Outside the hatchway, a short length of corridor led to a
riser shaft. Vidar sprayed a colour splash on the riser wall opposite, a marker
for their exit. Rafe oriented himself from the now-dead lights on the corridor
ceiling, shone his beam towards the unseen top of the riser.

“We’ll start at the top and work down,” he told Peri,
switching to the private channel between them. “Web, web-room, rest-room,
comms-room. Carry away anything we can, visi-reck the rest.”

They used the rungs of the emergency ladder to boost
themselves along. Rafe counted levels as they passed them, knowing that Peri
was doing the same, a precaution against getting lost in the darkness in a
strange ship. The restricted view that his beam gave him made the riser walls
ahead press in upon him and he knew that, if he looked back, the unlit shaft
behind would look like a chasm. Even knowing that he could not fall if he
released the ladder, he still preferred not to look back to where Peri followed
a few rungs behind.

“Four,” he called, halting at the last opening as his beam
showed the top of the shaft above them.

“Four,” Peri agreed. “I’ll mark it.”

Rafe shone his beam through the opening while she did so. It
showed him a wall of blank screens opposite. “Web-room,” he announced, widening
the beam and increasing its power until only the corners of the room remained
dark. “And three dead,” he added harshly.

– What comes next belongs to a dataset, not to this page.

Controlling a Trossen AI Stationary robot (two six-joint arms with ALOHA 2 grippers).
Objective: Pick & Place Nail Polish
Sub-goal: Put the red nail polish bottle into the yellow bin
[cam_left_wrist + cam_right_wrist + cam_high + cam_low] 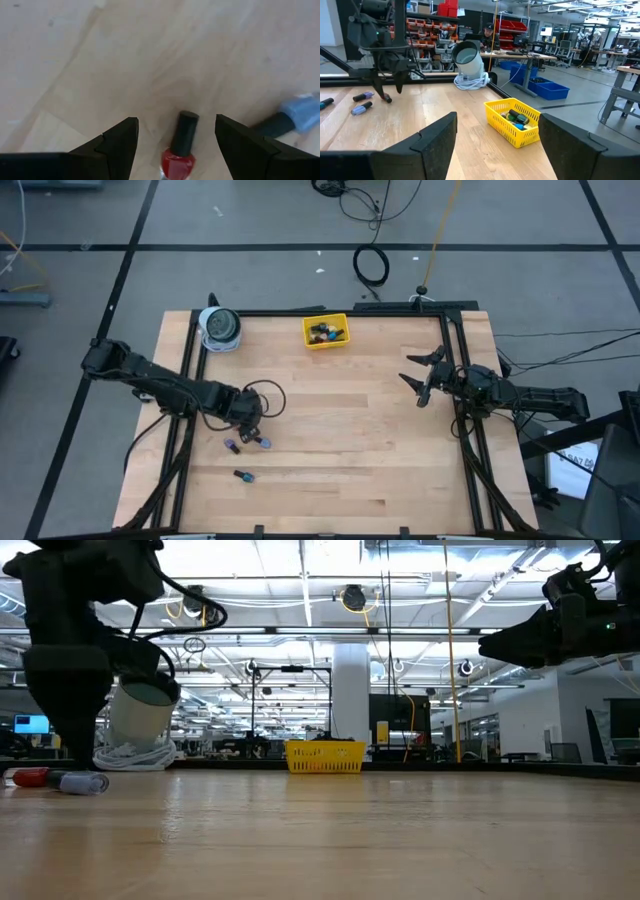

They were drifting free, one with a spherical halo of long
fair hair that Rafe had a misplaced urge to stroke away from the face it
obscured. He pulled himself through the doorway, heard Peri curse under her
breath as she followed.

“Let’s establish the cause of death,” Rafe said flatly,
using the backs of the web-room seats to control his crossing of the room. The
woman with the long hair was nearest, her tunic identifying her as
Hadra
’s Cargomaster. Rafe caught her
arm, which was stiff with the brittle cold of space, and tugged her into one of
the seats, making a mental apology to her for the indignity of it.

Behind the hair, her face was middle-aged, drained of
personality by death but frozen in surprise. As Rafe gave in to himself and
smoothed her hair gently, his gloved fingers found what the floating hair had
hidden: a wound on her scalp on the top of her head. He looked closely and
recoiled in revulsion. A hole had been driven down from the top of her head,
deep into the brain.

“Not decompression, nor asphyxia,” Peri was saying as she
examined another of the bodies. “No visible wounds…”

“Check the top of the head,” Rafe suggested grimly.

“Gods and Emperors!” Peri exclaimed after a moment’s
silence. “His head…”

“This one too,” Rafe told her.

“Why kill them that way?” Peri demanded.

“They were dead when it happened,” Rafe decided, checking
the third body and finding the same grotesque wound, the same lack of any other
discernible cause of death. “There’s no evidence of bleeding. Either this is
some kind of ritual mutilation or…”

He broke off as an obscene idea suggested itself. The
Outsiders were taking samples of brain tissue. Webber’s brain tissue, carrying
in it web-seed, the virus that created webbers. Gods, Rafe thought angrily,
they might not even be Outsiders, who were unlikely to know the reason for a
webber’s enhanced nervous system. But there were certainly people within the
Twin Empires who knew, and who resented the Guild’s monopoly of the advantages
it brought. Could the raiders be coming from inside the Empires?